**What you should do**
Only the lines that hold "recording" should be in the answer, each copied from the data below.

[[ Record set, beginning ]]

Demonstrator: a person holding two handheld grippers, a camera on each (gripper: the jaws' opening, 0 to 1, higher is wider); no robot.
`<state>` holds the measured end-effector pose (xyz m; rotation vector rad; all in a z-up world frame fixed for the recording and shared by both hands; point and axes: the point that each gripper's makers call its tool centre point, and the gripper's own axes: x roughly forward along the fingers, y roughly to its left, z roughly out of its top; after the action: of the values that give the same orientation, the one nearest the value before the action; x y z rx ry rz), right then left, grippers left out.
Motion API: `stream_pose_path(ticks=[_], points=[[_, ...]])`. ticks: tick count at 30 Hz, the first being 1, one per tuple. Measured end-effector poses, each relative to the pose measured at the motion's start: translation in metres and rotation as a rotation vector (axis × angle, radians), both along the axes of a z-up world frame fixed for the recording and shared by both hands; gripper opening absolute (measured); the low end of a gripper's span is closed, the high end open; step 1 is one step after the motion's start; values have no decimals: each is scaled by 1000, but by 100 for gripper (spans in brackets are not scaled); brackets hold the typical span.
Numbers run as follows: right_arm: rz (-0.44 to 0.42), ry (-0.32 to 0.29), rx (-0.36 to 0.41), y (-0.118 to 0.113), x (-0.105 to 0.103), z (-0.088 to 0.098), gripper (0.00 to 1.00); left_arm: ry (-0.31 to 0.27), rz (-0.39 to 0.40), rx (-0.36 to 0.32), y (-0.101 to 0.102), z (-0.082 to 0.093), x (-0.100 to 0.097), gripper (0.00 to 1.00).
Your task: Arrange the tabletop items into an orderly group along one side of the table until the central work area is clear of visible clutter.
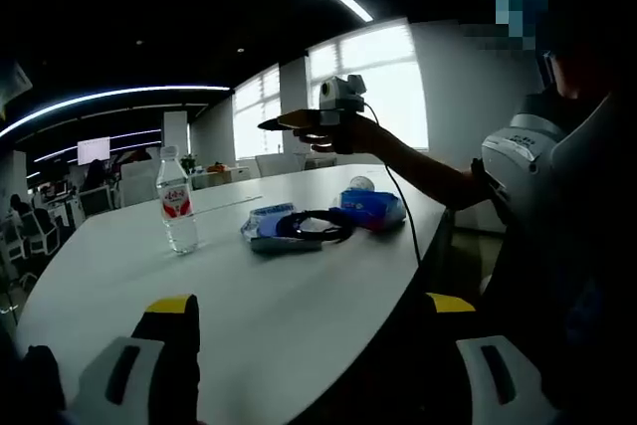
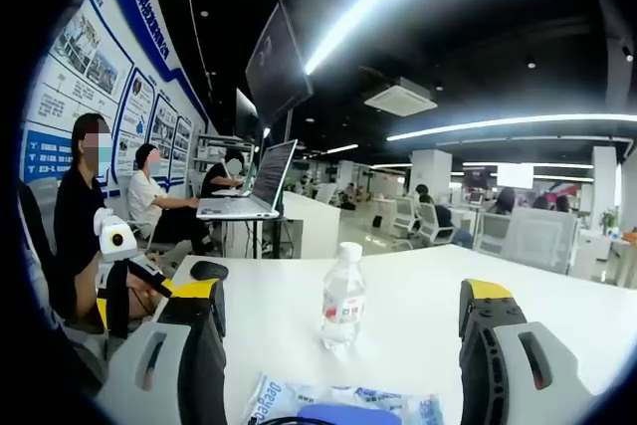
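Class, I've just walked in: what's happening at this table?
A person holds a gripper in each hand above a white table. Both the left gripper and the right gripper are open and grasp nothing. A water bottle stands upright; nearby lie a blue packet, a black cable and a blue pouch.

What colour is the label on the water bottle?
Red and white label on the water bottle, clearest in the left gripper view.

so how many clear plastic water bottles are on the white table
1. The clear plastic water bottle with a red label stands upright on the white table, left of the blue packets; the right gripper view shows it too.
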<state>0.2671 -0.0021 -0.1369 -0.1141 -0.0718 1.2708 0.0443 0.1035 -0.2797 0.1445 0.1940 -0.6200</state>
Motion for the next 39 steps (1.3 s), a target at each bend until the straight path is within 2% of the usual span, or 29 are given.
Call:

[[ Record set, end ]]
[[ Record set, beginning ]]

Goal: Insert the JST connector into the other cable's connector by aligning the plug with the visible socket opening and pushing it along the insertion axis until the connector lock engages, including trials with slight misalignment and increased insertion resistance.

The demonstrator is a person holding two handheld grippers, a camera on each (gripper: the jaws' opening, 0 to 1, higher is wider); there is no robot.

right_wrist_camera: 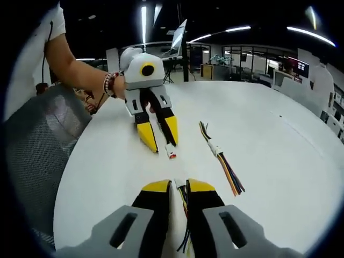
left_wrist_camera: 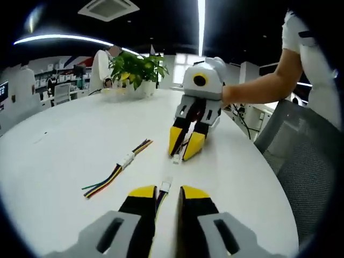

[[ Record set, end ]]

**Response box**
`<state>` holds the measured end-effector pose (xyz m; rotation vector rad; all in a z-up world frame fixed for the recording and shared by both hands; point and axes: the point that each gripper's makers call its tool centre point, and the gripper's own axes: x roughly forward along the fingers, y roughly to its left, z roughly out of its top; after the action: of the values that give the same orientation, the one nearest the value before the action; x y z rx ry rz), right then left, grippers left out.
Motion API: `stream_pose_path(ticks=[_], points=[[_, ...]])`. ticks: tick count at 30 Hz, the first being 1, one per tuple. Measured end-effector poses, each relative to the pose measured at the motion's start: translation in metres and rotation as a rotation vector (axis × angle, radians), both along the axes of a z-up world frame fixed for the recording and shared by both hands; gripper opening absolute (measured); the low end of a gripper's span is closed, the high end open; step 1 is one step after the motion's start; values have no decimals: each is scaled by 1000, but by 100 for gripper (spans in brackets are not scaled); brackets hold the typical span.

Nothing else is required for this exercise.